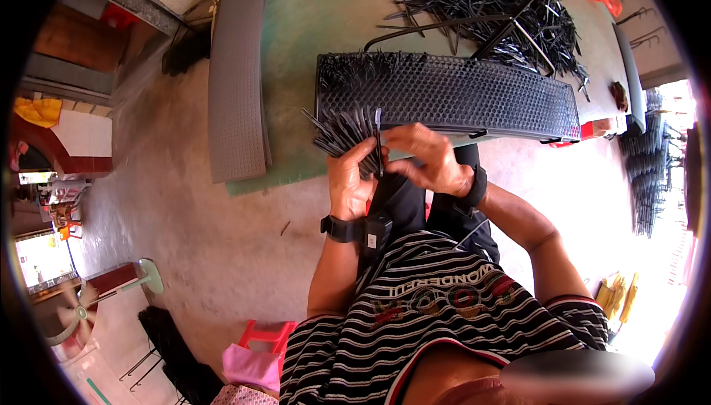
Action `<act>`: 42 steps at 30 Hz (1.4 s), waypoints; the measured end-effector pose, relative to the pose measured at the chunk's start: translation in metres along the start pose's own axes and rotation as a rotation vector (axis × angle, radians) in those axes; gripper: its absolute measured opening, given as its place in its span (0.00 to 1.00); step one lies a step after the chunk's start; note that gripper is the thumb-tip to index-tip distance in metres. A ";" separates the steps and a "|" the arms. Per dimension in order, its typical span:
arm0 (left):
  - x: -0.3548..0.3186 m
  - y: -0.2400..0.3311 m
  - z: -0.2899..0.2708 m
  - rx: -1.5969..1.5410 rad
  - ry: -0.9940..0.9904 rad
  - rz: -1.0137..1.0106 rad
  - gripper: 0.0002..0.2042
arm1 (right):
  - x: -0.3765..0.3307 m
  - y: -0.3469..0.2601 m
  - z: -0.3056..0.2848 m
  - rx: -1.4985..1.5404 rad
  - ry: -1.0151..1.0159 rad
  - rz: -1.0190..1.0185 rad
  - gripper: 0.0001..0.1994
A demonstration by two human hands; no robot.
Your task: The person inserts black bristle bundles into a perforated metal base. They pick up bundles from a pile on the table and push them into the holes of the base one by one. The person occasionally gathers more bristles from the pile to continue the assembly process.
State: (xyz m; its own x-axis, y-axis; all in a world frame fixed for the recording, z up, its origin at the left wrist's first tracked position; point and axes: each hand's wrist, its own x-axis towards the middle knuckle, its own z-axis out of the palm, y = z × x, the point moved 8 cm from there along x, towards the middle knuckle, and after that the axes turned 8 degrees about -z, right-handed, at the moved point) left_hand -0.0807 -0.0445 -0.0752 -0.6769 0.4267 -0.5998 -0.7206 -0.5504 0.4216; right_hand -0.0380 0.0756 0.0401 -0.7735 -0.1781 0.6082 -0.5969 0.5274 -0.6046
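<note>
My left hand (351, 168) is closed round a bundle of thin black strips (342, 129), which fan out above its fingers. One strip stands upright at the bundle's right side. Just to the right is my right hand (428, 155), its thumb and forefinger apart and pointing at that strip; whether they touch it I cannot make out. Beyond both hands lies a long black perforated panel (459, 94) on the green table (296, 72). Many similar strips are stuck closely into its left end.
A large heap of loose black strips (511, 12) covers the table's far right, behind the panel's black metal legs (437, 21). Grey perforated sheets (238, 86) lie along the left edge. A red stool (265, 335) with pink cloth and a fan (80, 312) stand at lower left.
</note>
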 end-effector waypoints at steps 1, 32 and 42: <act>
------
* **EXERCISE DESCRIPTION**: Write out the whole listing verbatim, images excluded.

* **SOLUTION TO THE PROBLEM**:
Action `<act>`: 42 steps at 30 Hz (1.4 s), waypoints; the measured end-effector pose, relative to the pose measured at the chunk's start: translation in metres along the start pose's own axes and rotation as a rotation vector (axis × angle, radians) in those axes; gripper: its absolute measured opening, given as its place in its span (0.00 to 1.00); step one lies a step after the chunk's start; note that gripper is the thumb-tip to index-tip distance in metres. A ";" separates the steps and a "|" the arms. Per dimension in order, its typical span:
arm0 (left):
  - x: -0.3548..0.3186 m
  - y: -0.2400..0.3311 m
  - z: -0.2899..0.2708 m
  - rx: -1.5969..1.5410 rad
  - ry: -0.9940..0.9904 rad
  - rz: -1.0137..1.0106 rad
  - gripper: 0.0002..0.2042
arm1 (right):
  - x: -0.3765..0.3307 m
  - y: -0.3469..0.2601 m
  - z: -0.3056..0.2848 m
  - rx: -1.4985..1.5404 rad
  - ry: -1.0151..1.0159 rad
  - rz: -1.0190..1.0185 rad
  - gripper: 0.0001..0.1994
A demonstration by two human hands; no robot.
Your task: The person inserts black bristle bundles into a perforated metal base. They pick up bundles from a pile on the table and push them into the holes of the base one by one. The person occasionally gathers more bristles from the pile to continue the assembly process.
State: (xyz m; its own x-axis, y-axis; all in a world frame fixed for the recording, z up, its origin at the left wrist's first tracked position; point and axes: each hand's wrist, its own x-axis towards the middle knuckle, its own z-axis out of the palm, y = z × x, the point moved 8 cm from there along x, towards the middle knuckle, and after that the axes turned 8 degrees about -z, right-handed, at the moved point) left_hand -0.0807 -0.0445 -0.0752 -0.6769 0.4267 -0.5998 -0.7206 -0.5504 0.4216; right_hand -0.0380 0.0756 0.0401 -0.7735 -0.1781 0.6082 -0.5969 0.5274 -0.6046
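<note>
My left hand (351, 168) is closed round a bundle of thin black strips (342, 129), which fan out above its fingers. One strip stands upright at the bundle's right side. Just to the right is my right hand (428, 155), its thumb and forefinger apart and pointing at that strip; whether they touch it I cannot make out. Beyond both hands lies a long black perforated panel (459, 94) on the green table (296, 72). Many similar strips are stuck closely into its left end.
A large heap of loose black strips (511, 12) covers the table's far right, behind the panel's black metal legs (437, 21). Grey perforated sheets (238, 86) lie along the left edge. A red stool (265, 335) with pink cloth and a fan (80, 312) stand at lower left.
</note>
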 end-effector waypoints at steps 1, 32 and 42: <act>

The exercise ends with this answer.